2-5. Special teams and elements.
The ranger regiment forms special teams to do critical tasks. These teams are made up of members of the unit and are used when needed. Examples of these special teams and elements are--
a. SCUBA teams whose members are graduates of the Special Forces Underwater Operations School. They conduct special insertion and reconnaissance duties.
b. HALO teams whose members are graduates of the Special Forces Freefall School and who conduct high-altitude, low-opening parachute operations.
c. HAHO teams whose members are also graduates of the Special Forces Freefall School and who conduct high-altitude, high-opening parachute operations, allowing offset parachute insertions.
d.
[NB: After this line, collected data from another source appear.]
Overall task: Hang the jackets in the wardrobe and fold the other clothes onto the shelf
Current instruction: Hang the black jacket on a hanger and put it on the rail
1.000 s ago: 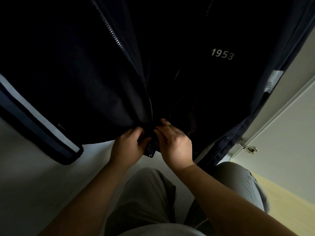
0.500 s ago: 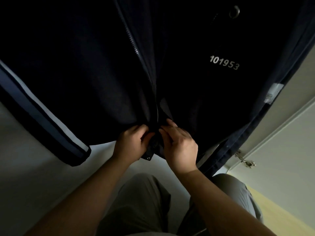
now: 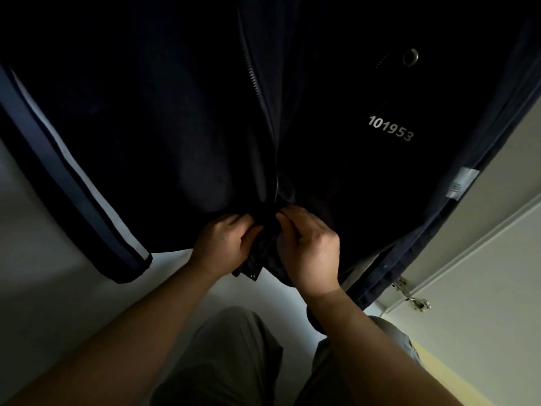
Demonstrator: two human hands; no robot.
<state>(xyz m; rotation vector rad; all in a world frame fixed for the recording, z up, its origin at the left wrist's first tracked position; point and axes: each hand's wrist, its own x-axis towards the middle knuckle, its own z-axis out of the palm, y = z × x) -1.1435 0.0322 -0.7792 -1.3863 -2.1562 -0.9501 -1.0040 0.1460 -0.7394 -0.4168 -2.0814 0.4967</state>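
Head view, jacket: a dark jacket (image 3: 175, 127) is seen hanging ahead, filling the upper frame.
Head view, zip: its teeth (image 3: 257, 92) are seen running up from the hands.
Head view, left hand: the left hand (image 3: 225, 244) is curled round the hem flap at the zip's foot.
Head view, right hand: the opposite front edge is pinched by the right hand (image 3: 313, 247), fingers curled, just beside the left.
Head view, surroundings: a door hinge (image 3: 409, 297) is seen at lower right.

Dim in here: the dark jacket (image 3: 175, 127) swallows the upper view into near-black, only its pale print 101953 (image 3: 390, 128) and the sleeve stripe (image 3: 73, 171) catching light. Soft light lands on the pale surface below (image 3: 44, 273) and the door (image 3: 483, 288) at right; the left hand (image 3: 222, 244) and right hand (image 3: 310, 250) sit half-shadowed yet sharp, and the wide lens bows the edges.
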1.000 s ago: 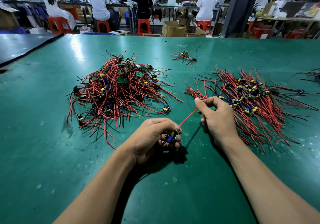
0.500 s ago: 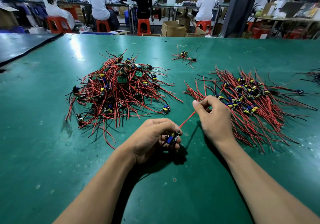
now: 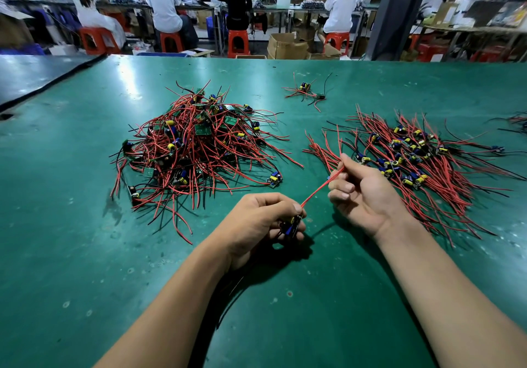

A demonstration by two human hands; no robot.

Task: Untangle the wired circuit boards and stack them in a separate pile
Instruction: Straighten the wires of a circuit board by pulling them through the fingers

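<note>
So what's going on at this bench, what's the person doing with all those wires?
A person is sorting wired circuit boards on a green table. The left hand grips one small board, while the right hand pinches its red wire, drawn taut between the two hands. A tangled heap lies to the left, and a flatter combed-out pile lies to the right, just beyond the right hand. The held board is not yet on that pile. A few stray boards sit farther back.
</note>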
Scout swimmer teams whose members are specially trained by the Landing Force Training Command (United States Marine Corps [USMC]) to conduct operations along coastlines, waterways, and inland waters. These teams conduct special insertion, reconnaissance, and security tasks often in support of amphibious operations.
e. Sniper teams, whose members are authorized by the table of organization and equipment (TOE), are used for both conventional and special operations. Along with the two-man sniper teams in the rifle company headquarters, each rifle platoon has two trained snipers.
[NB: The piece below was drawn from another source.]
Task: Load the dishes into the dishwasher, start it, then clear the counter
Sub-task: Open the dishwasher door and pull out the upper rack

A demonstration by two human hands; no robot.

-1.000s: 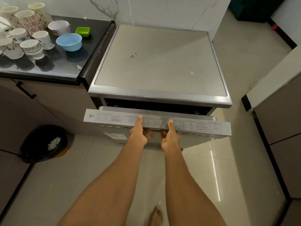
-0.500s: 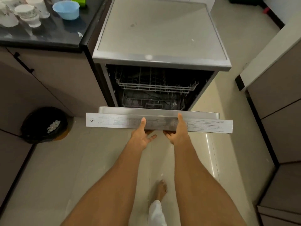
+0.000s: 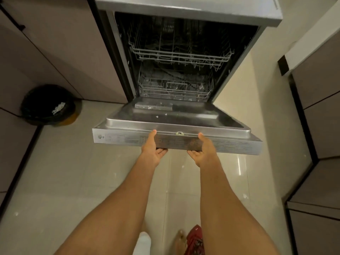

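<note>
I held the door (image 3: 230, 142) of the dishwasher (image 3: 184, 8) by its front edge. My left hand (image 3: 153, 153) and right hand (image 3: 204, 153) each gripped it, thumb on top and fingers curled beneath. It hung close to level, and I judged that letting go could drop it hard on its hinges. The upper rack (image 3: 180, 56) and lower rack (image 3: 174, 91) sat inside, and no dishes were in view. The bin (image 3: 48, 105) stood well left of the door and the cabinet (image 3: 320, 126) near its right corner. Open floor (image 3: 82, 172) lay beneath.
</note>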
f Demolition teams whose members are trained in advanced demolition and incendiary techniques and the use of special explosives,
g. Air defense teams trained in the use of man-portable air defense system (MANPADS) weapons. Such teams give the ranger battalion limited self-defense against air attack.
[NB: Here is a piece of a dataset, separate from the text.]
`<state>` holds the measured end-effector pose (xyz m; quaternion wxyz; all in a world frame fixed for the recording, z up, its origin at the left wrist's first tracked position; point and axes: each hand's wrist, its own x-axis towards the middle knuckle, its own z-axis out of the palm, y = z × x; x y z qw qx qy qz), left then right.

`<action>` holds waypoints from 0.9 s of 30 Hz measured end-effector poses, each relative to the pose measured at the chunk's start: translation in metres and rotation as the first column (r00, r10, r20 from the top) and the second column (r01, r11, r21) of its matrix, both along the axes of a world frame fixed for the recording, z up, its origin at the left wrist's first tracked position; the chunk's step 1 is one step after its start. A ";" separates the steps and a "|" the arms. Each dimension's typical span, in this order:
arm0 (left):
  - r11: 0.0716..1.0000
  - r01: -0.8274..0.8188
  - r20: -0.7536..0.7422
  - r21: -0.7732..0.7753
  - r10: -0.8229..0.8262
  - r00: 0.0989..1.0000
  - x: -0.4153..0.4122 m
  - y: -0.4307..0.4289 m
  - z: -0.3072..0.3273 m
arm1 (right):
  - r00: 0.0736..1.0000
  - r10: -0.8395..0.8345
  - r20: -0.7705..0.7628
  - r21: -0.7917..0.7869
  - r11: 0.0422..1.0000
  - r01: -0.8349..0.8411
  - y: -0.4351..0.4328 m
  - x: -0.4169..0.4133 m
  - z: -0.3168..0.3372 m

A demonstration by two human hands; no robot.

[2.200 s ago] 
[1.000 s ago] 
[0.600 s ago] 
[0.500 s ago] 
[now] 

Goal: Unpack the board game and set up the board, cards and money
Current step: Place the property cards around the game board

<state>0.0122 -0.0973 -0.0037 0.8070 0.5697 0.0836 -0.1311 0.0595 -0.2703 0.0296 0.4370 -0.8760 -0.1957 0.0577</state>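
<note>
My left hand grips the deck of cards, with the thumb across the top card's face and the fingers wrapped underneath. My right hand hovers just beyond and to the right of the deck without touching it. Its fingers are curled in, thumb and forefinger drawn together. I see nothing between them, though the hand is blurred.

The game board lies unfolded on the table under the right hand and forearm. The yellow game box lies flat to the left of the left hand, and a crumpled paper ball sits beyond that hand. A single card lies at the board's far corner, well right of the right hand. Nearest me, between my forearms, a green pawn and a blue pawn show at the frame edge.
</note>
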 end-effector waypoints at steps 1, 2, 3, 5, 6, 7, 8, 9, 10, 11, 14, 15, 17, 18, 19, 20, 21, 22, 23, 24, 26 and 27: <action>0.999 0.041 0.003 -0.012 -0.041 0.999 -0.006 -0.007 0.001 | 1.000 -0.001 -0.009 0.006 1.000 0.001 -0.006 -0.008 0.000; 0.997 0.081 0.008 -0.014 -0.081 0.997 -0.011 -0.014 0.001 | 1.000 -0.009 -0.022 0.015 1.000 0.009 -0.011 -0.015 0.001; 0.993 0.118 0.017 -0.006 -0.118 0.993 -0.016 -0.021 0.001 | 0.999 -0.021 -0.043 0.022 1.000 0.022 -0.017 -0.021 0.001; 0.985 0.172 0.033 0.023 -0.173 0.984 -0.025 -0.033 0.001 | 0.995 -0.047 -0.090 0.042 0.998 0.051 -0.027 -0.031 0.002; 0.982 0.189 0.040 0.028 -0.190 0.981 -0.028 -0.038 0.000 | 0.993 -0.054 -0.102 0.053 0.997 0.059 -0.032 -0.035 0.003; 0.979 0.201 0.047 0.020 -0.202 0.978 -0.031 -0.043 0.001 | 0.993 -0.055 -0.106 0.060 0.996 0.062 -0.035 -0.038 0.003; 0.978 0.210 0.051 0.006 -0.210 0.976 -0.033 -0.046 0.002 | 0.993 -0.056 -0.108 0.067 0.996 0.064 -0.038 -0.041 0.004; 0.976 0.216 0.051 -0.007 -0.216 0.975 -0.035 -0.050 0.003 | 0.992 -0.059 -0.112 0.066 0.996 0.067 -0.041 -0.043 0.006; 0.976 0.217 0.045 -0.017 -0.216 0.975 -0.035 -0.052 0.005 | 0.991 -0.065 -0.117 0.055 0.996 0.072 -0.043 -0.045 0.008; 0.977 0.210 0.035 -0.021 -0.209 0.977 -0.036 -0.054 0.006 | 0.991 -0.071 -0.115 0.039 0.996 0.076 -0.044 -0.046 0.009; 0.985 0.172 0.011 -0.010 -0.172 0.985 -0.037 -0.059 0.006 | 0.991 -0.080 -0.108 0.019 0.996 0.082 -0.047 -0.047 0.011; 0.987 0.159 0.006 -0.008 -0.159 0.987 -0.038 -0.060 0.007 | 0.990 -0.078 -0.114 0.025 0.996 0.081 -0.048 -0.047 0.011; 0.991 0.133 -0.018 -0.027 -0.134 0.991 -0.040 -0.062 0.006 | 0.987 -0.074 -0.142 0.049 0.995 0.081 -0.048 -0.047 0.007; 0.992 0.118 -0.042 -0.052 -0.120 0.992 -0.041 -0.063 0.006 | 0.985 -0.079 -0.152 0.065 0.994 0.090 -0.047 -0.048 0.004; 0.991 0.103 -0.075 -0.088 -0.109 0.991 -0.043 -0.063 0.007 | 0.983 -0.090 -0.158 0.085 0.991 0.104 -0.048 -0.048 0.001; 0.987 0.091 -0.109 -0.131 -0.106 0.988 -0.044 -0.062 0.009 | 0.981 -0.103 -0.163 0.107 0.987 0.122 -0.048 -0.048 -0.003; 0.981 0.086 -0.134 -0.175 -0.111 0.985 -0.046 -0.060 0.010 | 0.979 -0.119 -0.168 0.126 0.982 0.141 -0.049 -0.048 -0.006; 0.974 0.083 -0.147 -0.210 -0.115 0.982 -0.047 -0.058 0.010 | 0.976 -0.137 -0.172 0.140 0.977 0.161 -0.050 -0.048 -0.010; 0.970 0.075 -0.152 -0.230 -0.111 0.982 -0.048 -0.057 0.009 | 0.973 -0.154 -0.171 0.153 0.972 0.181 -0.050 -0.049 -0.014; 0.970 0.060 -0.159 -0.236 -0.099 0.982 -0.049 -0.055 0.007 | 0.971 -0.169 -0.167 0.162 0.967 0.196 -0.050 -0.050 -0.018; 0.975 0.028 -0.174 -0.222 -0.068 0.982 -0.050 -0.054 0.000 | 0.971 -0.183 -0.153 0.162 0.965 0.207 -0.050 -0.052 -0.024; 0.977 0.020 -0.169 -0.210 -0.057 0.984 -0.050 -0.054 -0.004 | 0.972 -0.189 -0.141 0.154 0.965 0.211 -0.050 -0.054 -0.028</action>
h. Liaison teams that are used by the ranger regimental commander to augment the existing command and control links from the employing unit headquarters to the ranger regiment. These teams are placed where they are most needed and may assist the higher headquarters staff in planning and target selection, as well as performing other liaison duties. See Appendix B for a detailed listing of the personnel and equipment included in the ranger liaison teams.
Figure 2-2. HALO and HALO parachute operations.
i. The ranger support element (RSE).
(1) The RSE is a special support element provided by host installation commanders at CONUS posts. It consists of elements and teams from either TOE units stationed at the installation or from the table of distribution and allowances (TDA) organizations under the command of the installation commander.
(2) The RSE provides the necessary support to ensure a timely and efficient deployment of the ranger battalion. During CONUS deployments, the RSE is responsible for both the departure and the reception support provided the battalion. During OCONUS deployments, the RSE is responsible for initial deployment and continuing support until the deploying ranger force is OPCON to the supported unified command or JTF. The responsible theater commander assumes support of the ranger battalion at the REMAB or the ISB if outside continental United States (OCONUS). On deployments that require the ranger battalion to move directly to the objective area from CONUS, the RSE continues support of the ranger battalion until released, and is prepared to accept considerable augmentation assets. The RSE provides the following support:
(a) Furnishing meals that are either served by a supporting unit in an established facility or taken to the ranger battalion at an isolated location.
(b) Issuing supplies from existing stocks, or from contingency items stored for use by the ranger battalion.
(c) Transporting supplies, food, personnel, and equipment.
(d) Palletizing equipment and ammunition for air movement and airdrop.
(e) Rigging vehicles and equipment for airdrop.
(f) Refueling vehicles and equipment.
(g) Issuing barrier and construction material for building of rehearsal sites.
(h) Helping in the construction of rehearsal sites and targets.
(i) Securing, storing, moving, and issuing ammunition and other Class V items.
(j) Maintaining ranger weapons and equipment, to include communications equipment. This is normally done by maintenance contact teams.
(k) Setting up and operating the RSE emergency operations center.
(l) Securing the REMAB if it is in CONUS.